- **Requirement**
Transcribe every entry precisely, omitting nothing.

[Data excerpts]
________________

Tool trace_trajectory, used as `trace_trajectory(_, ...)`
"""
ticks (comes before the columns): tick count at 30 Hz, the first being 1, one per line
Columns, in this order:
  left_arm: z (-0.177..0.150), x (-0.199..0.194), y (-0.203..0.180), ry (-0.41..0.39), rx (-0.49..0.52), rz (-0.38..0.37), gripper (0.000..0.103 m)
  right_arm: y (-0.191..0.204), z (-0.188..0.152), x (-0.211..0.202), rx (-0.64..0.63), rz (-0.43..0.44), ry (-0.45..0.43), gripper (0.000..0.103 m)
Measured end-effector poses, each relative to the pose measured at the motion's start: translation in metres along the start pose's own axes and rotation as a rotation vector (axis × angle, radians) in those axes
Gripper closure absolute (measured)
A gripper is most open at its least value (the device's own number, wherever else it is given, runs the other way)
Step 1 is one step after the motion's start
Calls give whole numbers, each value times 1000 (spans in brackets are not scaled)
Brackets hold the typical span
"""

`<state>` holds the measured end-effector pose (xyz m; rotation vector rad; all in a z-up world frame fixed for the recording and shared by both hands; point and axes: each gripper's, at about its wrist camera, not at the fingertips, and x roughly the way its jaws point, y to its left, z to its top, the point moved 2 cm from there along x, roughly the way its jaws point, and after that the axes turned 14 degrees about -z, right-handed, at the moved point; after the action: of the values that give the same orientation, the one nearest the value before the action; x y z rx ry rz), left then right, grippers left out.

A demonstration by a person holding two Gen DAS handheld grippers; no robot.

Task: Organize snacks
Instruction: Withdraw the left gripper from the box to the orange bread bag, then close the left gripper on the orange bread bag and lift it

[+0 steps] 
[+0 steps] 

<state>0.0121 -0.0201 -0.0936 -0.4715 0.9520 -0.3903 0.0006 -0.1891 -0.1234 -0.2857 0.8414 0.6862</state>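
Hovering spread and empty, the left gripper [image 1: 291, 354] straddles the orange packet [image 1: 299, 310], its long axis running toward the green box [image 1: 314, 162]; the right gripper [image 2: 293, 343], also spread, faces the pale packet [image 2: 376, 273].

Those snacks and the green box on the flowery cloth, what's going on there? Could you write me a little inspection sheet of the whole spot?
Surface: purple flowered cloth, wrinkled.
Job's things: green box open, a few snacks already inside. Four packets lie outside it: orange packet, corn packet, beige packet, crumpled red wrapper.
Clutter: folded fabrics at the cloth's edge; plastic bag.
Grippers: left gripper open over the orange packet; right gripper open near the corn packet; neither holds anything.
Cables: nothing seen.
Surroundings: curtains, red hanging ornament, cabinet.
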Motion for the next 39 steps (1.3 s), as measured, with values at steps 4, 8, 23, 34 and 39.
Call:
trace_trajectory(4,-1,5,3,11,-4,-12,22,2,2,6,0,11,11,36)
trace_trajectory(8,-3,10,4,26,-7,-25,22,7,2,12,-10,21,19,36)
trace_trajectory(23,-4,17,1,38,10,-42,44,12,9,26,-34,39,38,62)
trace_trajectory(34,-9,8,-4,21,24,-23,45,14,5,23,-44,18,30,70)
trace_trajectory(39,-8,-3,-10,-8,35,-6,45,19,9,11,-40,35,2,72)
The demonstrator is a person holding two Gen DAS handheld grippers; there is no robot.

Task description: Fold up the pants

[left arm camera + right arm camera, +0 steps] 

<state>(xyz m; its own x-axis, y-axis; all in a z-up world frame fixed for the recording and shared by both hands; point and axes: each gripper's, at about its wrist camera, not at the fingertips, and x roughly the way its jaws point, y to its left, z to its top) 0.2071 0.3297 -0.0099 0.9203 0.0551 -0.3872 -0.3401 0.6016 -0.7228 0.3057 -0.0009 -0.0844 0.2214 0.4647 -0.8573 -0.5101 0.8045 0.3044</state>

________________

- **Answer area**
Tool trace_trajectory, used as `trace_trajectory(_, ...)`
"""
ticks (comes before the columns): tick count at 30 Hz, the first being 1, one per line
Columns, in this order:
  left_arm: z (-0.177..0.150), x (-0.199..0.194), y (-0.203..0.180), ry (-0.41..0.39), rx (-0.49..0.52), rz (-0.38..0.37), gripper (0.000..0.103 m)
  right_arm: y (-0.191..0.204), z (-0.188..0.152), x (-0.211..0.202), rx (-0.64..0.63), rz (-0.43..0.44), ry (-0.45..0.43), gripper (0.000..0.103 m)
Measured end-effector poses, each relative to the pose measured at the motion's start: translation in metres along the start pose's own axes and rotation as a rotation vector (axis × angle, radians) in those axes
Gripper closure absolute (measured)
A gripper is most open at its least value (the device's own number, wherever else it is given, runs the other way)
Step 1 is one step after the motion's start
Calls give whole numbers, each value times 1000 (spans in brackets are not scaled)
Brackets hold the typical span
"""

`<state>` holds the measured end-effector pose (xyz m; rotation vector rad; all in a z-up world frame fixed for the recording and shared by both hands; point and axes: each gripper's, at about its wrist camera, not at the fingertips, and x roughly the way its jaws point, y to its left, z to its top, the point moved 2 cm from there along x, roughly the way its jaws point, and after that the axes turned 14 degrees about -z, right-handed, at the moved point; after the action: of the values that give the same orientation, the one nearest the value before the action; x y z rx ry rz), left then right, grippers left out.

A demonstration by a person holding two Gen DAS handheld grippers; no robot.

Task: Organize snacks
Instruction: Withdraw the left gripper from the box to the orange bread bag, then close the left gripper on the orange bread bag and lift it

[+0 steps] 
[+0 steps] 

<state>0.0121 -0.0201 -0.0936 -0.4715 0.9520 -0.3903 0.0006 -0.1891 -0.1234 -0.2857 0.8414 0.6862</state>
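Hovering spread and empty, the left gripper [image 1: 291, 354] straddles the orange packet [image 1: 299, 310], its long axis running toward the green box [image 1: 314, 162]; the right gripper [image 2: 293, 343], also spread, faces the pale packet [image 2: 376, 273].

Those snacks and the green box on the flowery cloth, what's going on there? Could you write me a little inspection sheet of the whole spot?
Surface: purple flowered cloth, wrinkled.
Job's things: green box open, a few snacks already inside. Four packets lie outside it: orange packet, corn packet, beige packet, crumpled red wrapper.
Clutter: folded fabrics at the cloth's edge; plastic bag.
Grippers: left gripper open over the orange packet; right gripper open near the corn packet; neither holds anything.
Cables: nothing seen.
Surroundings: curtains, red hanging ornament, cabinet.
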Motion for the next 39 steps (1.3 s), as measured, with values at steps 4, 8, 23, 34 and 39.
Call:
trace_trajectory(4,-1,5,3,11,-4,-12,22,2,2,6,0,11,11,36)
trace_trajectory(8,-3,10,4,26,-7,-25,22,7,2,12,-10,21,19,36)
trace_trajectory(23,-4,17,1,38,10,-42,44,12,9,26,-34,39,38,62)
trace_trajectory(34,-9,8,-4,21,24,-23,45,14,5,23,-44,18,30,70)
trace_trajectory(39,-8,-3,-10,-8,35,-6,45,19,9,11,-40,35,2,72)
The demonstrator is a person holding two Gen DAS handheld grippers; there is no robot.

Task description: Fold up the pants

[left arm camera + right arm camera, +0 steps] 

<state>(xyz m; its own x-axis, y-axis; all in a z-up world frame fixed for the recording and shared by both hands; point and axes: each gripper's, at about its wrist camera, not at the fingertips, and x roughly the way its jaws point, y to its left, z to its top) 0.2071 0.3297 -0.0099 0.9203 0.0551 -0.3872 -0.3401 0.6016 -0.7228 0.3057 -0.0009 -0.0844 0.2214 0.4647 -0.8573 -0.5101 0.8045 0.3044</state>

Apart from this answer, nothing more is required.